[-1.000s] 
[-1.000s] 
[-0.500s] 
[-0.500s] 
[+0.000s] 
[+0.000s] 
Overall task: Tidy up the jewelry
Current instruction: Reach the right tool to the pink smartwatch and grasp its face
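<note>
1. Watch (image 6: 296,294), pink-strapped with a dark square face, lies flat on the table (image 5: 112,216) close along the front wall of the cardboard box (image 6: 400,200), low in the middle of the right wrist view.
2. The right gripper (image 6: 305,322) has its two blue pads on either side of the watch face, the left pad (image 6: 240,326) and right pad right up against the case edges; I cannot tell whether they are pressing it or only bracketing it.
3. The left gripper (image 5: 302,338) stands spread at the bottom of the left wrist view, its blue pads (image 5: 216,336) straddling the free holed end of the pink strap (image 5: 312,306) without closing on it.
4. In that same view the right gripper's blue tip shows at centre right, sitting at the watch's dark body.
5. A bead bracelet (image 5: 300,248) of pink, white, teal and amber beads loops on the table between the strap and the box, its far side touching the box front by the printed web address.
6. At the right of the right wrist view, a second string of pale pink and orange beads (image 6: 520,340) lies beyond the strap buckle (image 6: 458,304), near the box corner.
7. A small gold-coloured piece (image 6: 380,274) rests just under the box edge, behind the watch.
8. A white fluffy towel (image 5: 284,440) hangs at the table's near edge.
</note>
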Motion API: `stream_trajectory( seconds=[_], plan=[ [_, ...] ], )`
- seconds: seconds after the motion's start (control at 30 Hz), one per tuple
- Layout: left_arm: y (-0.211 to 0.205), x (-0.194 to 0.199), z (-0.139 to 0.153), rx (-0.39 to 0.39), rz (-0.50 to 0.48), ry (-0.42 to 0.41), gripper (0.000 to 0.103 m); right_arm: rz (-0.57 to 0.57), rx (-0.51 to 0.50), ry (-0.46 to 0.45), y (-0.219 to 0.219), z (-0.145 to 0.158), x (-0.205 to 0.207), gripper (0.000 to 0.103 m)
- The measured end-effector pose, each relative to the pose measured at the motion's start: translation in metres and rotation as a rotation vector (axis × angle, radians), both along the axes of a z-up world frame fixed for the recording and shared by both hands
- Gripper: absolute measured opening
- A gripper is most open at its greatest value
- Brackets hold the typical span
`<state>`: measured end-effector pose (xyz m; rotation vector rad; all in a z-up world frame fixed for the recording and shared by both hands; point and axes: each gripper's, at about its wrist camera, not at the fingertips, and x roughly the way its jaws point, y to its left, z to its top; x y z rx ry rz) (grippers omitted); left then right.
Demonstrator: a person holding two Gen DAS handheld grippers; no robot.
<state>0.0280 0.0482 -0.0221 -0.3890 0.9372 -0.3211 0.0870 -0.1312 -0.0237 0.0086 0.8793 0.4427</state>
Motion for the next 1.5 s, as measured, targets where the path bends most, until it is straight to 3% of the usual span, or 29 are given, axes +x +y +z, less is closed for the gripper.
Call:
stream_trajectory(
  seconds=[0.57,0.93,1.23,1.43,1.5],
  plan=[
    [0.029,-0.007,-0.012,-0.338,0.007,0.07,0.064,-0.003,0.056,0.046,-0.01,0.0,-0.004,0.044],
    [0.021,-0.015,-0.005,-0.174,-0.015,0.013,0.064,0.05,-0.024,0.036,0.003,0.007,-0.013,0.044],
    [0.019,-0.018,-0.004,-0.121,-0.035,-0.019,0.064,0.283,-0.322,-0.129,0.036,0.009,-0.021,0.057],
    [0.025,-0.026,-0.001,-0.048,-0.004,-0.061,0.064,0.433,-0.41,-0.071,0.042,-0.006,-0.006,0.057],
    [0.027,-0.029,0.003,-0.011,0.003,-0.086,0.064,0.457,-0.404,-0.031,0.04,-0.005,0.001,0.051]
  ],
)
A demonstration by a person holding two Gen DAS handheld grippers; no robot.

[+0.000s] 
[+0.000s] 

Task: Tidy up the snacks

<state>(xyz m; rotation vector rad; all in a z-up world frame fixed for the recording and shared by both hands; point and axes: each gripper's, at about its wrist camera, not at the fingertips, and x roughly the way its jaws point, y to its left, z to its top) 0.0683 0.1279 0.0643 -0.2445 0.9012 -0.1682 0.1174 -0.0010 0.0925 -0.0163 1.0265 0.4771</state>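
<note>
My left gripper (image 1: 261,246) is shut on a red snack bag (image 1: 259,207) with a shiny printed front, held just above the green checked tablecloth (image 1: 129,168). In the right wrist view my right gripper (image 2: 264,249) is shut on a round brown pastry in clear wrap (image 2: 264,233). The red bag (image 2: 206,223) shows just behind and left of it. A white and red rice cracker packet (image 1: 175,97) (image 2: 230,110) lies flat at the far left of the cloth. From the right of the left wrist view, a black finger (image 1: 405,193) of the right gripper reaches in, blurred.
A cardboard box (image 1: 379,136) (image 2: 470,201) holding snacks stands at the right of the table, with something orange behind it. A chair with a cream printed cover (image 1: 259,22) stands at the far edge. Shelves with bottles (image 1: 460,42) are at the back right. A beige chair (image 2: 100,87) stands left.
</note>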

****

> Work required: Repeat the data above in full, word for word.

> Result of this exercise:
[-1.000s] 
[-1.000s] 
[-0.500s] 
[-0.500s] 
[+0.000s] 
[+0.000s] 
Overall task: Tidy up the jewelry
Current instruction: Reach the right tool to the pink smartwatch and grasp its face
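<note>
1. Watch (image 6: 296,294), pink-strapped with a dark square face, lies flat on the table (image 5: 112,216) close along the front wall of the cardboard box (image 6: 400,200), low in the middle of the right wrist view.
2. The right gripper (image 6: 305,322) has its two blue pads on either side of the watch face, the left pad (image 6: 240,326) and right pad right up against the case edges; I cannot tell whether they are pressing it or only bracketing it.
3. The left gripper (image 5: 302,338) stands spread at the bottom of the left wrist view, its blue pads (image 5: 216,336) straddling the free holed end of the pink strap (image 5: 312,306) without closing on it.
4. In that same view the right gripper's blue tip shows at centre right, sitting at the watch's dark body.
5. A bead bracelet (image 5: 300,248) of pink, white, teal and amber beads loops on the table between the strap and the box, its far side touching the box front by the printed web address.
6. At the right of the right wrist view, a second string of pale pink and orange beads (image 6: 520,340) lies beyond the strap buckle (image 6: 458,304), near the box corner.
7. A small gold-coloured piece (image 6: 380,274) rests just under the box edge, behind the watch.
8. A white fluffy towel (image 5: 284,440) hangs at the table's near edge.
</note>
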Motion API: `stream_trajectory( seconds=[_], plan=[ [_, ...] ], )`
- seconds: seconds after the motion's start (control at 30 Hz), one per tuple
- Layout: left_arm: y (-0.211 to 0.205), x (-0.194 to 0.199), z (-0.139 to 0.153), rx (-0.39 to 0.39), rz (-0.50 to 0.48), ry (-0.42 to 0.41), gripper (0.000 to 0.103 m); right_arm: rz (-0.57 to 0.57), rx (-0.51 to 0.50), ry (-0.46 to 0.45), y (-0.219 to 0.219), z (-0.145 to 0.158), x (-0.205 to 0.207), gripper (0.000 to 0.103 m)
- The measured end-effector pose, each relative to the pose measured at the motion's start: translation in metres and rotation as a rotation vector (axis × angle, radians), both along the axes of a z-up world frame fixed for the recording and shared by both hands
- Gripper: absolute measured opening
- A gripper is most open at its greatest value
- Brackets hold the typical span
`<state>`: measured end-effector pose (xyz m; rotation vector rad; all in a z-up world frame fixed for the recording and shared by both hands; point and axes: each gripper's, at about its wrist camera, not at the fingertips, and x roughly the way its jaws point, y to its left, z to its top; x y z rx ry rz) (grippers omitted); left then right.
Demonstrator: a person holding two Gen DAS handheld grippers; no robot.
<state>0.0280 0.0482 -0.0221 -0.3890 0.9372 -0.3211 0.0870 -0.1312 -0.0237 0.0086 0.8793 0.4427</state>
Motion for the next 1.5 s, as measured, targets where the path bends most, until it is straight to 3% of the usual span, or 29 are given, axes +x +y +z, less is closed for the gripper.
Call:
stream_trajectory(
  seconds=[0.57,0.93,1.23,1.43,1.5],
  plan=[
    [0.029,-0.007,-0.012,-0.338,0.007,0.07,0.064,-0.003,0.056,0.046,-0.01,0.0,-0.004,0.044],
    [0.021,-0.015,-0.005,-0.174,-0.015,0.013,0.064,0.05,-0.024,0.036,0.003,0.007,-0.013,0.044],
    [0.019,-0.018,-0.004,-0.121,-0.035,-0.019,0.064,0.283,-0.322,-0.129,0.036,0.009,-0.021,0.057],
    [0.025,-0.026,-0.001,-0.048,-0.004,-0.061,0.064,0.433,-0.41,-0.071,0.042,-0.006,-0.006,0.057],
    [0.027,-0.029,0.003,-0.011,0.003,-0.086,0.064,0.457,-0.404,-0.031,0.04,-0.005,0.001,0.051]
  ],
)
A demonstration by a person holding two Gen DAS handheld grippers; no robot.

[+0.000s] 
[+0.000s] 

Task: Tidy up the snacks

<state>(xyz m; rotation vector rad; all in a z-up world frame fixed for the recording and shared by both hands; point and axes: each gripper's, at about its wrist camera, not at the fingertips, and x roughly the way its jaws point, y to its left, z to its top) 0.0683 0.1279 0.0643 -0.2445 0.9012 -0.1682 0.1174 -0.0010 0.0925 -0.0163 1.0265 0.4771</state>
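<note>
My left gripper (image 1: 261,246) is shut on a red snack bag (image 1: 259,207) with a shiny printed front, held just above the green checked tablecloth (image 1: 129,168). In the right wrist view my right gripper (image 2: 264,249) is shut on a round brown pastry in clear wrap (image 2: 264,233). The red bag (image 2: 206,223) shows just behind and left of it. A white and red rice cracker packet (image 1: 175,97) (image 2: 230,110) lies flat at the far left of the cloth. From the right of the left wrist view, a black finger (image 1: 405,193) of the right gripper reaches in, blurred.
A cardboard box (image 1: 379,136) (image 2: 470,201) holding snacks stands at the right of the table, with something orange behind it. A chair with a cream printed cover (image 1: 259,22) stands at the far edge. Shelves with bottles (image 1: 460,42) are at the back right. A beige chair (image 2: 100,87) stands left.
</note>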

No further output is needed for this exercise.